Like Cisco Systems, Microsoft has been accused of being a match-maker in the storage sector, by those who believe the real synergy driving the merger of Veritas Software and Symantec is a shared fear of Microsoft's long-term business plans.

Even if that were true, Microsoft would still earn a place on this list.

Microsoft's push into storage over the last three to four years has seen it capture the majority of the low-end NAS market and enormously increase the prospects for iSCSI.

In April this year Microsoft began beta testing what is arguably its first standalone back-up product, which is called Data Protection Manager and can be seen as an early competitor in the emerging CDP market.

Veritas declared that it will not be supporting this particular Microsoft product because it competes with its own products. Later that month Veritas unveiled what it described as a direct response to Data Protection Manager.

Network Appliance

NetApp is one of the most admired companies in the storage industry, and is currently enjoying spectacular revenue growth. As CBR went to press, NetApp's guidance for its fiscal year ended April 2005 was for 35% revenue growth. Looking ahead to its fiscal year 2007, NetApp has talked of a 'stretch goal' of up to 40% growth.

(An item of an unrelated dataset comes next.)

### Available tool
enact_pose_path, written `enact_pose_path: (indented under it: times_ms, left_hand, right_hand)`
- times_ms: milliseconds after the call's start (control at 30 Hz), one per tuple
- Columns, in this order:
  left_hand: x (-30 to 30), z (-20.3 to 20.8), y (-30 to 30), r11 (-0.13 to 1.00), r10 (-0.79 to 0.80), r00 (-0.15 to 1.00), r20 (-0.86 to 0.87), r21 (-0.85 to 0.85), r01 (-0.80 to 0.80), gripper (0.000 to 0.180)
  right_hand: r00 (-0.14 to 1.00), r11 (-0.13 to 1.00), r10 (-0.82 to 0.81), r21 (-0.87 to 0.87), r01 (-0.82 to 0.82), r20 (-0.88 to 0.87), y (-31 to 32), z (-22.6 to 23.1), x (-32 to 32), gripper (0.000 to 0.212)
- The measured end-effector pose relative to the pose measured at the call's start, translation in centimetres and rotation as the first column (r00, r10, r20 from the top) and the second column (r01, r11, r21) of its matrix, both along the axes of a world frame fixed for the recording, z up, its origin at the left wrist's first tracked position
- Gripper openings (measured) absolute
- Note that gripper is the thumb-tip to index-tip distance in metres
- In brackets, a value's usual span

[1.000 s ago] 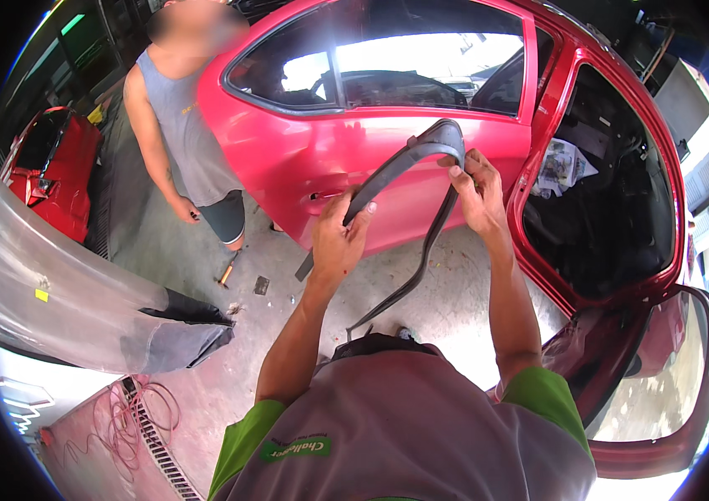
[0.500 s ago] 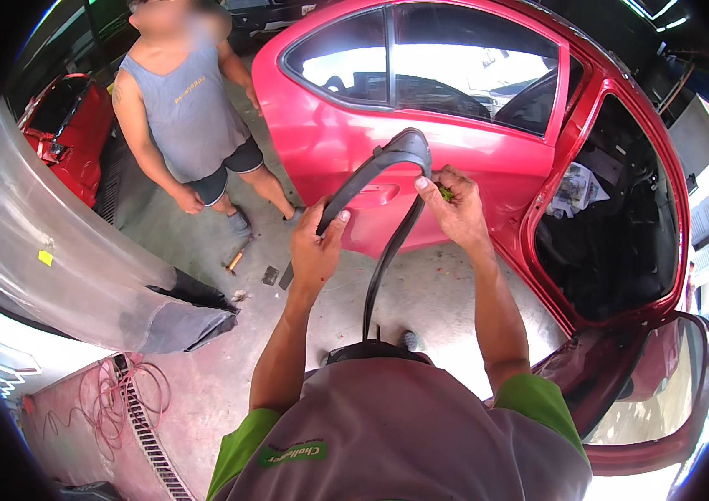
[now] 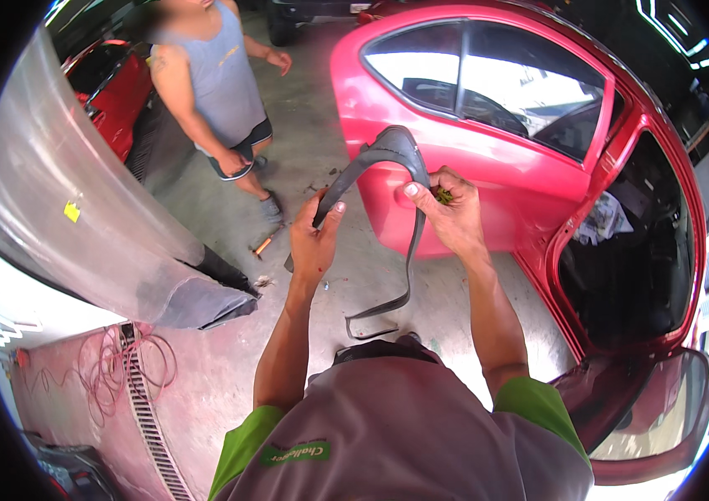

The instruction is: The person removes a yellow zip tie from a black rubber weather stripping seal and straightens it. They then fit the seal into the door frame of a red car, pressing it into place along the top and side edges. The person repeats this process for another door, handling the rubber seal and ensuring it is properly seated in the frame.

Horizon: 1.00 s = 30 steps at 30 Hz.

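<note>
Black strip (image 3: 396, 147): held in both hands near the middle of the view, arched, its top toward half past twelve; one end pokes out below the left hand, the long tail drops from the right and kinks toward six o'clock.
Left hand (image 3: 314, 244): at nine o'clock from the centre, closed around the strip's near side, thumb up.
Right hand (image 3: 452, 214): at two o'clock, thumb and fingers pinching the strip beyond the arch.
Yellow-green scrap (image 3: 444, 195): tucked in the right hand's curled fingers; its kind is unclear.
Red door (image 3: 488, 200): at two o'clock, behind the right hand, dark-framed window at its top.
Second door (image 3: 659, 417): at four o'clock, swung open, low at the rim.
Car opening (image 3: 638, 275): at three o'clock, dark inside, with crumpled paper (image 3: 603, 219).
Grey panel (image 3: 112, 192): at ten o'clock, large and curved, bearing a yellow tag (image 3: 72, 211).
Wooden-handled tool (image 3: 263, 245): on the floor (image 3: 304, 313) at nine o'clock.
Pink hose (image 3: 108, 376): looped at eight o'clock, beside a drain grate (image 3: 151, 434).
Co-worker (image 3: 225, 83): between ten and eleven o'clock, standing in a grey tank top.
Red car (image 3: 112, 92): at ten o'clock, beyond the panel.
</note>
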<state>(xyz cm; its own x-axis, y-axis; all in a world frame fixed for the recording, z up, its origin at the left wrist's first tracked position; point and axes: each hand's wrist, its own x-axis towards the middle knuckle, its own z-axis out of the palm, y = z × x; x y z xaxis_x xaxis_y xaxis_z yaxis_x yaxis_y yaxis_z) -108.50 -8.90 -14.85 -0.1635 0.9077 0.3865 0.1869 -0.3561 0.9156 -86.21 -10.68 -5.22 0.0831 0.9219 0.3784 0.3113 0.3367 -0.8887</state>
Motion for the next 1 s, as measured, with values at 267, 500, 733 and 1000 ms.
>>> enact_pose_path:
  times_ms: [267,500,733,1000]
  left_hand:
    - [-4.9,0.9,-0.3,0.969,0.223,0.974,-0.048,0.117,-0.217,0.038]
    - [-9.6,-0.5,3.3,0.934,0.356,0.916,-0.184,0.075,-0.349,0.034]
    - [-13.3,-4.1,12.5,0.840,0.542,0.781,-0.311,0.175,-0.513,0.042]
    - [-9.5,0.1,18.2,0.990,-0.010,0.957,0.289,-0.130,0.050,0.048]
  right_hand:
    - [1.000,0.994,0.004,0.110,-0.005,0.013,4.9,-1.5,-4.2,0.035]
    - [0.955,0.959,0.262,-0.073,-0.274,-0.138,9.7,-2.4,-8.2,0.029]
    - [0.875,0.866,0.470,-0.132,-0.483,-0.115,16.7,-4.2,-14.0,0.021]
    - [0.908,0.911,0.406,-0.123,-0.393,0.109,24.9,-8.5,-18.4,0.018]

But the company is still only a midsized player, and its influence has not been because of its size. Instead, NetApp has been pivotal in the evolution of network attached storage.

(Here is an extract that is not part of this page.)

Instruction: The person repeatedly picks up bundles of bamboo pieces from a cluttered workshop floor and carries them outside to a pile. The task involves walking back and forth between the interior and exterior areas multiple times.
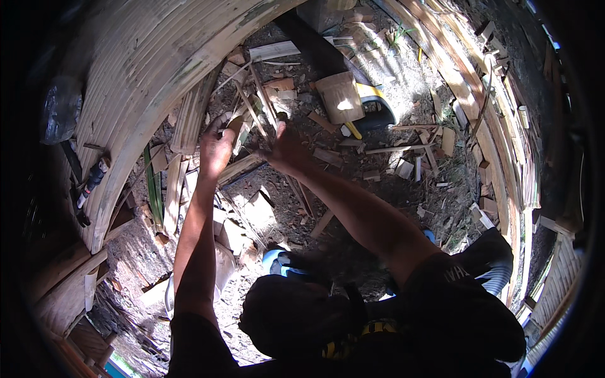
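Both of my arms reach forward over ground littered with wood scraps. Fingers curled, my left hand (pixel 216 150) closes on a small brown piece of wood (pixel 236 125), partly hidden by the hand. To its right, my right hand (pixel 287 150) is closed around thin wooden strips (pixel 263 94) that stick out beyond its fingers, away from me. More slim strips (pixel 248 104) lie between the two hands. How many strips the right hand grips is hard to make out in the shadow.
A large curved stack of ribbed planks (pixel 157 57) spans the far left. Long boards (pixel 469 94) curve along the right. Ahead lie a wooden block (pixel 340 97) and a yellow-and-black object (pixel 377 104). A clear plastic bottle (pixel 62 110) and a dark-handled tool (pixel 93 183) rest at left.
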The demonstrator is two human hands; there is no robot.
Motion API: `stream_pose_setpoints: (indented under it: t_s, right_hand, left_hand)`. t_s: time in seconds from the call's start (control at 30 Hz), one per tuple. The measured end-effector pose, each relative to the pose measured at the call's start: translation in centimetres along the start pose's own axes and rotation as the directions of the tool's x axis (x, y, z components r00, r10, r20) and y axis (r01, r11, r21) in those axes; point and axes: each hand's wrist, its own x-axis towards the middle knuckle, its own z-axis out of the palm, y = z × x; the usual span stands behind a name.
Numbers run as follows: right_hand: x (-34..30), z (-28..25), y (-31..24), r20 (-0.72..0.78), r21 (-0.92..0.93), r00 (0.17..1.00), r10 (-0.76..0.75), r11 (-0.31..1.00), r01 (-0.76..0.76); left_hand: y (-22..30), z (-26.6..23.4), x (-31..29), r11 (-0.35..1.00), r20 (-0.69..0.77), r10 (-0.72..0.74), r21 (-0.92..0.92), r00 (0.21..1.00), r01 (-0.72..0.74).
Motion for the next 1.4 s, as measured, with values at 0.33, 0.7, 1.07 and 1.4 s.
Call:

Demand for NAS is now growing so fast that in the last three months alone no lesser players than HP, IBM and HDS have very significantly stepped up their commitment to the technology. Without NetApp, this may never have happened.

NetApp may yet influence the industry in another way. Its very public support for iSCSI may see NAS act as a Trojan horse that will open the gates of the SAN market to iSCSI and IP-based storage.

Veritas Software

When Veritas completes its merger with Symantec it will become the fourth largest pure-play software supplier in the world, with one of the broadest stacks of storage, security and systems management in the IT industry.

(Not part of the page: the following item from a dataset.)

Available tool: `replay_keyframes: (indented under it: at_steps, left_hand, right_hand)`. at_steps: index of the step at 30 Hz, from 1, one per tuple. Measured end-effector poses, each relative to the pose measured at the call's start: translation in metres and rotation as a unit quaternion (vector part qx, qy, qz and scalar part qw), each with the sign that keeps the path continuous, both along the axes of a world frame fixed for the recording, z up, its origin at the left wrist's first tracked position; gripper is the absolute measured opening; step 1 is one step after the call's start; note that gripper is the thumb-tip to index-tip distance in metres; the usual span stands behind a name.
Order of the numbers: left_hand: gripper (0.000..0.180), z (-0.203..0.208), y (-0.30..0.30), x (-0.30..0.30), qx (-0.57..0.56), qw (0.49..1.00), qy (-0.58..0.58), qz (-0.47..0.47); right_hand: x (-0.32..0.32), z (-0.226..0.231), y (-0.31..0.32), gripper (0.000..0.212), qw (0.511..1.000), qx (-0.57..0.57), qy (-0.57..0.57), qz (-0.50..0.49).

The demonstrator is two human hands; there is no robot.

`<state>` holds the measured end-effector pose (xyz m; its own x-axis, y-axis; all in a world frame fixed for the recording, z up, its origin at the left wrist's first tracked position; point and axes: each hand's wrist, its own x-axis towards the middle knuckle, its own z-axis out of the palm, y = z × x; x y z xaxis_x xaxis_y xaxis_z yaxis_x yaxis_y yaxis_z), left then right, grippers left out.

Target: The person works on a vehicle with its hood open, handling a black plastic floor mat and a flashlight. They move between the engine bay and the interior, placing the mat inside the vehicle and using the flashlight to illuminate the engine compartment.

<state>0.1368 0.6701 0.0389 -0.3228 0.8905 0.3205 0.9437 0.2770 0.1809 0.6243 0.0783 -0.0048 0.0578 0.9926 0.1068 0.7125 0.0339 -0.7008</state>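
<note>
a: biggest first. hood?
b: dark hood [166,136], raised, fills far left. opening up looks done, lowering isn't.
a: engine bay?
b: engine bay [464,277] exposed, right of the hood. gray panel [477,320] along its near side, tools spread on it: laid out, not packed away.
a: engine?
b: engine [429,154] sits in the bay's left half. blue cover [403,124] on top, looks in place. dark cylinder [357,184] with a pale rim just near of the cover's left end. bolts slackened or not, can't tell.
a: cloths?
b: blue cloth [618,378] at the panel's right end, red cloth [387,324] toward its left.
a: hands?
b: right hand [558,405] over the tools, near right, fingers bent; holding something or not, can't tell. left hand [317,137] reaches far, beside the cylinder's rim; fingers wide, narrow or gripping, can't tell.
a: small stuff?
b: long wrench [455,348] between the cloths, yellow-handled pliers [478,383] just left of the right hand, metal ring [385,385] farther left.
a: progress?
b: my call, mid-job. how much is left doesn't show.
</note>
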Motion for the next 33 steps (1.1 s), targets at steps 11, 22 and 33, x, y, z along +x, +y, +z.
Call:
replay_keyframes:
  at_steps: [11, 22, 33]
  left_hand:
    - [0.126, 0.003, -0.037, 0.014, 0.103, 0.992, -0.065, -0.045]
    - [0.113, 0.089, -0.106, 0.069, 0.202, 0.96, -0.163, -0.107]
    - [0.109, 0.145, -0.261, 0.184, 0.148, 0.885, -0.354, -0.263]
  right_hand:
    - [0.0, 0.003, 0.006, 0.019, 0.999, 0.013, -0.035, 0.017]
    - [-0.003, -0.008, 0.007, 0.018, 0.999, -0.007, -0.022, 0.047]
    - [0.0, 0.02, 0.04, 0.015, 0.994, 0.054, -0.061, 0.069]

With its growth fully played out in Veritas' core markets of back-up and volume management, three years ago the company began expanding into the adjacent market of server and application management with a handful of acquisitions, and promised to deliver utility computing systems that combine server and storage management.

Veritas insists that this utility plan will not be affected by the merger with Symantec, which will simply add security to the utility stack.

Given the investments it has made so far, it is not going to drop the plan, but it may very well find that the distraction of the merger will slow down the rate at which it will unleash utility computing products.

Best of the rest

It is not easy to pin down the top 10 most influential businesses in such a technically diverse and dynamic market as storage. There are several organisations hovering just outside the list, including start-ups Tacit, Xiotech, Permabit and Copan. Iron Mountain nearly earned a place on the list, as did Sun thanks to its announcement as CBR went to press that it is to buy StorageTek. Whether that buy boosts Sun's influence will play out after the deal closes.

Finally, nobody should forget the contribution that the US Securities and Exchange Commission, and senators Sarbanes and Oxley have made to the compliance and ILM market.